Bağımsız davranmayı başına buyrukluk noktasına vardırmakla ünlü, asker kökenli bir yönetici-diplomat. Denizci olduğu halde Vietnam Savaşı sırasında oranın karacılarıyla görev yaparken ormanlarda serüvenler yaşamış. Bozgun başlayınca panikleyen denizcilere okyanusun karadan uzak bir noktasında randevu vermiş.
Oraya varınca bakmış ki Amerikan hükümetinden onay gelmiyor. Yiyeceksiz ve susuz kalan Vietnam gemileri deniz ortasında perişan... Emir memir beklemeden, Filipinler'den de onay almadan, sorumluluğu yüklenip filoyu peşine takmış, o ülkenin bir limanına götürmüş.
Delifişekliğine karşın bütün görevlerinde öyle başarılı olmuş ki, birçok kilit konumlara da getirilmiş. Her zaman açık sözlülüğü patavatsızlığa vardırmış. Savunma bakan yardımcılığı sırasında kendisine şöyle ültimatom verdiğini anlatıyor Pakistan'ın eski cumhurbaşkanı General Müşerref:
"Terör yatağı olursa ülkeni bombalayarak taş devrine yolcu ederiz."
Dizginsiz üslubu yüzünden CIA ile de başı derde girdi Armitage'ın. İleri geri konuşurken gizli kimliklerin ortaya çıkmasına neden oluyor diye hakkında soruşturma açıldı.
Hâlâ uğraşmakta.
İstanbul Kültür Üniversitesi Mütevelli Heyet Başkanı Bahar Akıngüç Günver Amerikan Türk Konseyi yönetim kuruluna seçilmiş. Onun davetiyle sivri dilli başkanın Cuma günü üniversitede konuşma yapacağını duyunca merak edip gittim, dinledim.
***
Dünyada işlerin çorbaya döndüğünü, sorunların çözümü için her şeyden önce liderliğe ihtiyaç bulunduğunu söyledi.
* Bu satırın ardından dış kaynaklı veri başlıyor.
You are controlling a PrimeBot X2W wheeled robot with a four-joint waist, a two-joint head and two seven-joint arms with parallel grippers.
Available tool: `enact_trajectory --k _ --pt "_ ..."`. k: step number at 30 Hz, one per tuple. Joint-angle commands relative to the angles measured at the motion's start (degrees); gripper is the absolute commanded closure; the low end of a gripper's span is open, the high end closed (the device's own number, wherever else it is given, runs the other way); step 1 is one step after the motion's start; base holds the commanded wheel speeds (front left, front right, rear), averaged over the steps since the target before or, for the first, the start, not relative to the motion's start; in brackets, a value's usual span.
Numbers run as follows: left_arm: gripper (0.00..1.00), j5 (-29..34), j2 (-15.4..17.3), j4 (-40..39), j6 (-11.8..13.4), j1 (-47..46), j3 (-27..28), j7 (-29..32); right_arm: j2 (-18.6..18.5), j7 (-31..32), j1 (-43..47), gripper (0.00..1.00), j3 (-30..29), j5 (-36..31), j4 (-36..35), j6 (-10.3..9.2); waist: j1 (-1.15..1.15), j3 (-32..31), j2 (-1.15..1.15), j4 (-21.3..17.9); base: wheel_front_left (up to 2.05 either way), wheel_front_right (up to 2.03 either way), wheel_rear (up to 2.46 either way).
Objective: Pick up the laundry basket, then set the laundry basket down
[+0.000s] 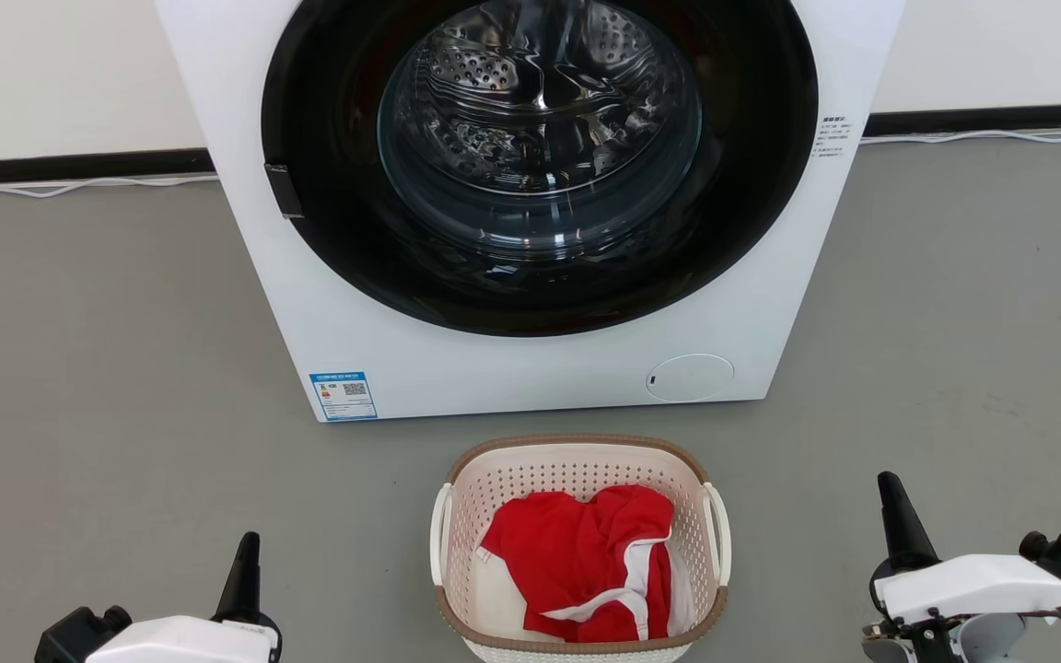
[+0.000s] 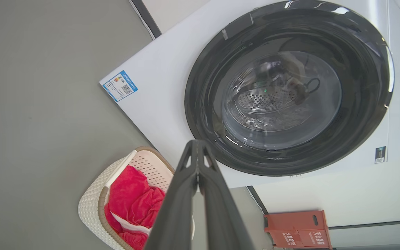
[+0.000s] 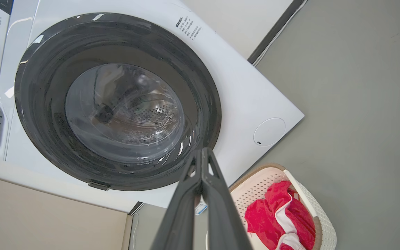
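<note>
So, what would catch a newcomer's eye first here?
The big white washing machine with its round dark door dominates the top of the head view. On the grey floor right before it stands the laundry basket, with a red and white garment inside. The left claw and right claw flank it, both shut, not touching it.

1. here is a laundry corner, and it looks more like a bare test room than a home.
2. a white front-loading washing machine [image 1: 457, 368] stands straight on a plain grey floor [image 1: 107, 368].
3. behind it runs a blank white wall [image 1: 52, 74] with a black baseboard [image 1: 70, 166] and a loose white cable [image 1: 61, 187] along it.
4. the laundry basket [image 1: 577, 444] sits just in front of the machine, holding a red garment [image 1: 577, 552].
5. a red box [image 2: 295, 229] with printed characters rests by the wall.
</note>
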Motion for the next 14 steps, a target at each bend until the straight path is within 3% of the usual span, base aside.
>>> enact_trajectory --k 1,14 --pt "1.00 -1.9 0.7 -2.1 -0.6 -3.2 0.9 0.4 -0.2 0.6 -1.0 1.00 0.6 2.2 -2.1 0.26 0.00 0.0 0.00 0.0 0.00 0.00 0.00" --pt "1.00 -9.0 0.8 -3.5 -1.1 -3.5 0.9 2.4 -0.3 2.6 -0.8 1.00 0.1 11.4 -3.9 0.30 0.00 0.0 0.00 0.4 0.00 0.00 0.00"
Liderliğin ilk şartını da ne istediğini ve hedefe nasıl varılacağını bilmek diye tanımladı.
Yaşayan belli başlı liderlerin hepsini yakından incelemek fırsatını bulmuş. Aralarında söz konusu şarta uyan yok gibiymiş.
Doğru bulduğu yöne yığınları çekip götürecek yerde onların nereye kaydığını kolluyor, nabız tutuyor, anketlere bakıyor, taraftarların peşine takılıyorlarmış. (Obama iyi adammış ama o da öyle yapıyormuş.) Şarta uyan iki kişi varmış bugün dünyada.
Biri Güney Kore'nin lideriymiş, öteki de bizim başbakan.
"Sabah uyandıklarında o gün ne yapacaklarını biliyor ve yapıyorlar" dedi.
Konuğu olduğu ülkenin liderini pohpohlamak için söylenmiş nezaket sözü sanmayın bunu. Çünkü hemen ekledi:
"Tabii, bir insanda liderlik özelliği bulunduğunu görmek onun çizgisini yüzde yüz paylaşmak anlamına gelmez."
İşte o söz kafamda bir mum yaktı. (Ampul dersem siyasal simge olur.) Karşınızdaki kişinin her görüşüne katılmasanız da onunla
"asgari müştereklerde" buluşup el sıkışabilirsiniz. Tek şart sizin de onun kadar ne istediğini bilen ve gereğini yapabilen insan olmanız.
Uzun sözün kısası: İçinde debelendiğimiz kanlı kısır döngü ne zaman mı sona erer?
Kürt tarafı kendi net kafalı ve tam yetkili liderini belirleyip Tayyip Erdoğan'ın karşısına oturtabildiği zaman.